=== Section Start ===

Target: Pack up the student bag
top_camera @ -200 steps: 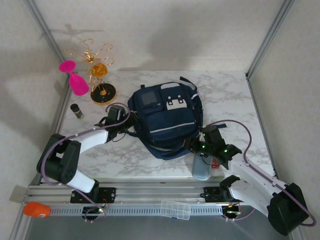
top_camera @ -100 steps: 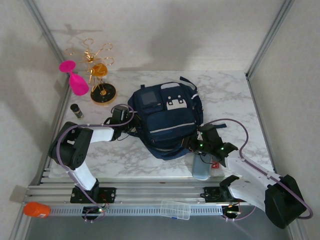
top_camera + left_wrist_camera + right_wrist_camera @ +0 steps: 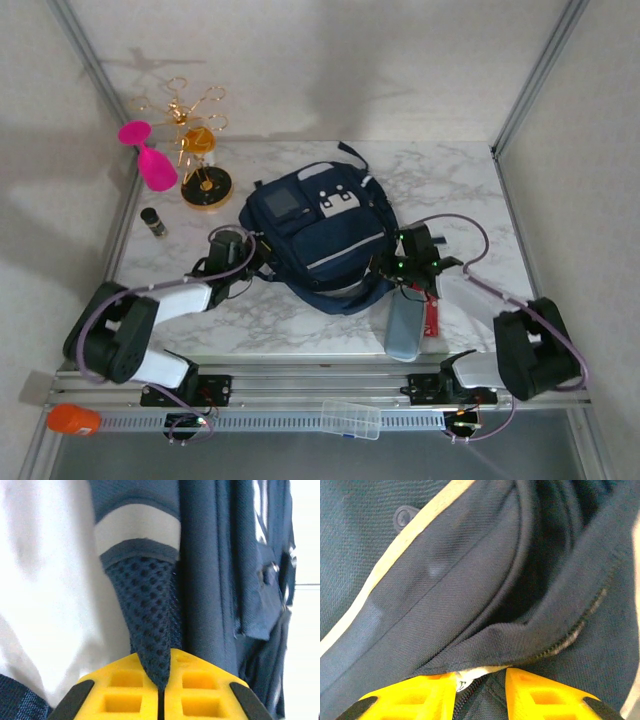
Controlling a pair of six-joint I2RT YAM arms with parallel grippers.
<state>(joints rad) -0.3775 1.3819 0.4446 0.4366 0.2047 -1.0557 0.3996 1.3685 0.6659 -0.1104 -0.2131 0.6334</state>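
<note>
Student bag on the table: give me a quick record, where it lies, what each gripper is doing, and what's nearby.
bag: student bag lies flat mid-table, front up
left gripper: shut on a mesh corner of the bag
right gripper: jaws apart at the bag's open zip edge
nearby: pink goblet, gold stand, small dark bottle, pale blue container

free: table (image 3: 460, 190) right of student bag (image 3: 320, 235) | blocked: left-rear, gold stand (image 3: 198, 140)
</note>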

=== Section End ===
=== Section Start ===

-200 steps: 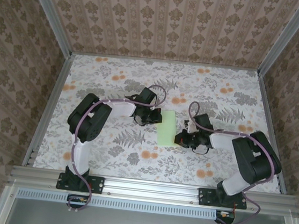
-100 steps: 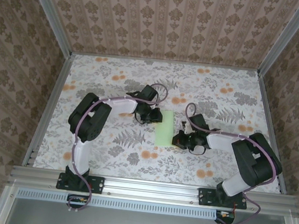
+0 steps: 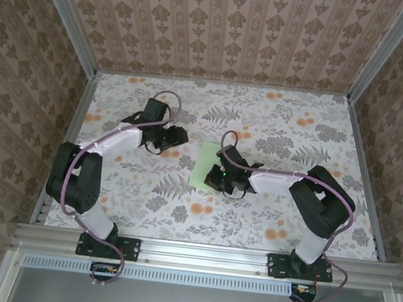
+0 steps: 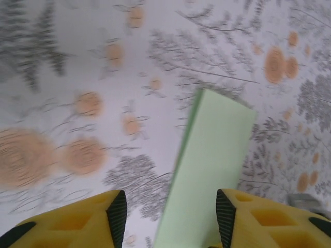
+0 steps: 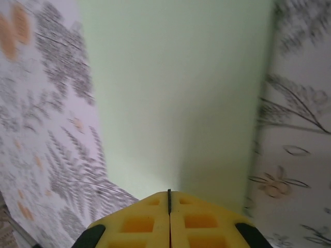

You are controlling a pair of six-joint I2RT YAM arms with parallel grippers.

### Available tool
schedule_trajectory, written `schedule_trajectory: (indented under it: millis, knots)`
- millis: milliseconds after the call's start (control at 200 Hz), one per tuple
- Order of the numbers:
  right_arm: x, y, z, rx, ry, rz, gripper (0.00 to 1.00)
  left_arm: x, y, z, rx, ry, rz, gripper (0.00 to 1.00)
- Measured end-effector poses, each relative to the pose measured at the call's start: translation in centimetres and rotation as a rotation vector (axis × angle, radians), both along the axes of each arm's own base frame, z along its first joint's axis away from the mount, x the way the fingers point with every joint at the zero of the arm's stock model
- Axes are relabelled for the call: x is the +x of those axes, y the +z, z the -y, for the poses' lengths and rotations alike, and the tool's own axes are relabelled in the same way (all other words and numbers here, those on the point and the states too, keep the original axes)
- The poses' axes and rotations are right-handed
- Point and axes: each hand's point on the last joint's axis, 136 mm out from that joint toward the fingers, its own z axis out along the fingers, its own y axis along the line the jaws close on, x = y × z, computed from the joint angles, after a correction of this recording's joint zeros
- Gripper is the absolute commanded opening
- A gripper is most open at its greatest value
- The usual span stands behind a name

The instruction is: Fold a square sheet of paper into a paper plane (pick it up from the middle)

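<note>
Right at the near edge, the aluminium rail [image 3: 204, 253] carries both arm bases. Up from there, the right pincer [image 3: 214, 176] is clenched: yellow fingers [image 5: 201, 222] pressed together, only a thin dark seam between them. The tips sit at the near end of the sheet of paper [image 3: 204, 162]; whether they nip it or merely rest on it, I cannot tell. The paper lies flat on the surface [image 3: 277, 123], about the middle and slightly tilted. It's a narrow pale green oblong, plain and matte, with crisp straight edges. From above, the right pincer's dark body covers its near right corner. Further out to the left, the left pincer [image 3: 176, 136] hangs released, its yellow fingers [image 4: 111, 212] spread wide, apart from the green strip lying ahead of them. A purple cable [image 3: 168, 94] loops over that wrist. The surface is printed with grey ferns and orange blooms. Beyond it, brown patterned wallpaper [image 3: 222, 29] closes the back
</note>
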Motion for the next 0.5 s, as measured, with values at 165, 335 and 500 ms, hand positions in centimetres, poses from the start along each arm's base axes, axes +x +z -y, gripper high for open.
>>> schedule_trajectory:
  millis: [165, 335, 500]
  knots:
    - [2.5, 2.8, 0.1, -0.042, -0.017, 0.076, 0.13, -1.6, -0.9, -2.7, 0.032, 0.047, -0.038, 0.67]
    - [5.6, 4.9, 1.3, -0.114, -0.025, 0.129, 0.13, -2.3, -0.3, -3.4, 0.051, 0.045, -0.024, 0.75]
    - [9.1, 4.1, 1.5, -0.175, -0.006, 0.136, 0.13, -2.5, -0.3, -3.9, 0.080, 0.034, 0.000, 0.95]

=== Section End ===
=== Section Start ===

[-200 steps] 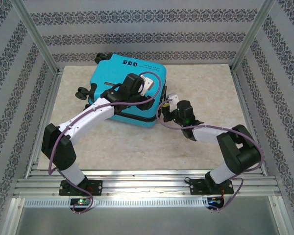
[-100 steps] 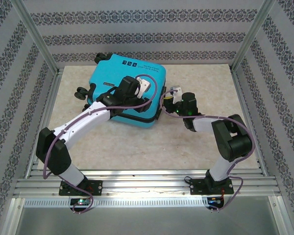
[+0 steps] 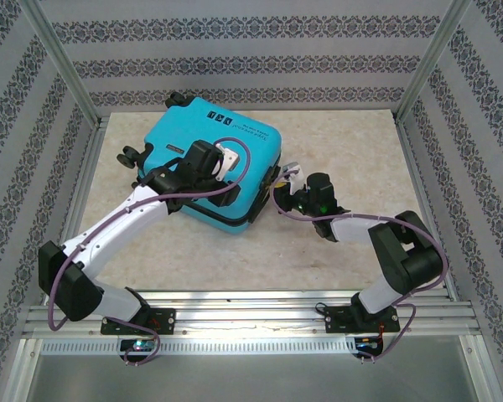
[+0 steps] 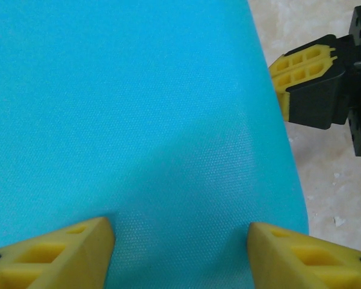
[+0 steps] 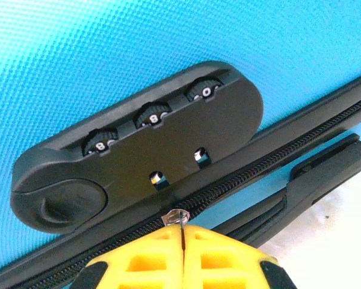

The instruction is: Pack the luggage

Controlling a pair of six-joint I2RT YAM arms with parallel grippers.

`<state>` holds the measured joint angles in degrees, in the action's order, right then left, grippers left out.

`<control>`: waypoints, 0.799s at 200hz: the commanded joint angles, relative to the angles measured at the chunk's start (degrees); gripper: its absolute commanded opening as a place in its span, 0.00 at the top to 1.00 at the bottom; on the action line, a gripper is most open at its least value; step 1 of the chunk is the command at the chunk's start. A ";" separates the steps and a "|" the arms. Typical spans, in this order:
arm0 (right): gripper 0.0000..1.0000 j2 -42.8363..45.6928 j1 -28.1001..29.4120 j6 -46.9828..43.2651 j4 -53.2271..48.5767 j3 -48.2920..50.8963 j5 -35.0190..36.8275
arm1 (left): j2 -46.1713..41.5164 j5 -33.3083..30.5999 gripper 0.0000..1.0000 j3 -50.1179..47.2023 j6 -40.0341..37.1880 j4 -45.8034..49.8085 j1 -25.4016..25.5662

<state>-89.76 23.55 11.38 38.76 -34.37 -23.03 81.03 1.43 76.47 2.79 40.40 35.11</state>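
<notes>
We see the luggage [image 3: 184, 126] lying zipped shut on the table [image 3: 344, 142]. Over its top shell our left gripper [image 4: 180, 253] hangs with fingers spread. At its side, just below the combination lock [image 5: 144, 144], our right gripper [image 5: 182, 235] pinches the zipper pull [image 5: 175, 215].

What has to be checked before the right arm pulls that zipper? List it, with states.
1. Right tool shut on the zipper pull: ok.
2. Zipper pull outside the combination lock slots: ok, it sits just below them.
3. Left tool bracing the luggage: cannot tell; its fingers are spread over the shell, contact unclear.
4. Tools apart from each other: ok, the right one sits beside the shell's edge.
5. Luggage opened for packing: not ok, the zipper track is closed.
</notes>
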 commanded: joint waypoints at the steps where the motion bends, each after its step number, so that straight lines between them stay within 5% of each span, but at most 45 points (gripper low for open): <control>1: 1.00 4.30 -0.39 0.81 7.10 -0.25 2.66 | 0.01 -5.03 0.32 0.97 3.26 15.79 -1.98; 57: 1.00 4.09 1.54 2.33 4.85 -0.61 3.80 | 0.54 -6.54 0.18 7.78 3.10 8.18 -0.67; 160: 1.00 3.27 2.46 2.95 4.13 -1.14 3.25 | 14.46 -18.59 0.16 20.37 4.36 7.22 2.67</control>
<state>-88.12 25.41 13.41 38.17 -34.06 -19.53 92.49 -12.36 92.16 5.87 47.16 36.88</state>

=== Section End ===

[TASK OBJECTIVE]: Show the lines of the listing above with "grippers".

[WRITTEN ANSWER]:
Controlling a pair of six-joint I2RT YAM arms with parallel grippers.
You are controlling a pair of six-joint I2RT YAM arms with parallel grippers.
Controlling a pair of six-joint I2RT YAM arms with parallel grippers.
`<state>` holds the measured joint angles in degrees, in the action's order, right then left, grippers left out.

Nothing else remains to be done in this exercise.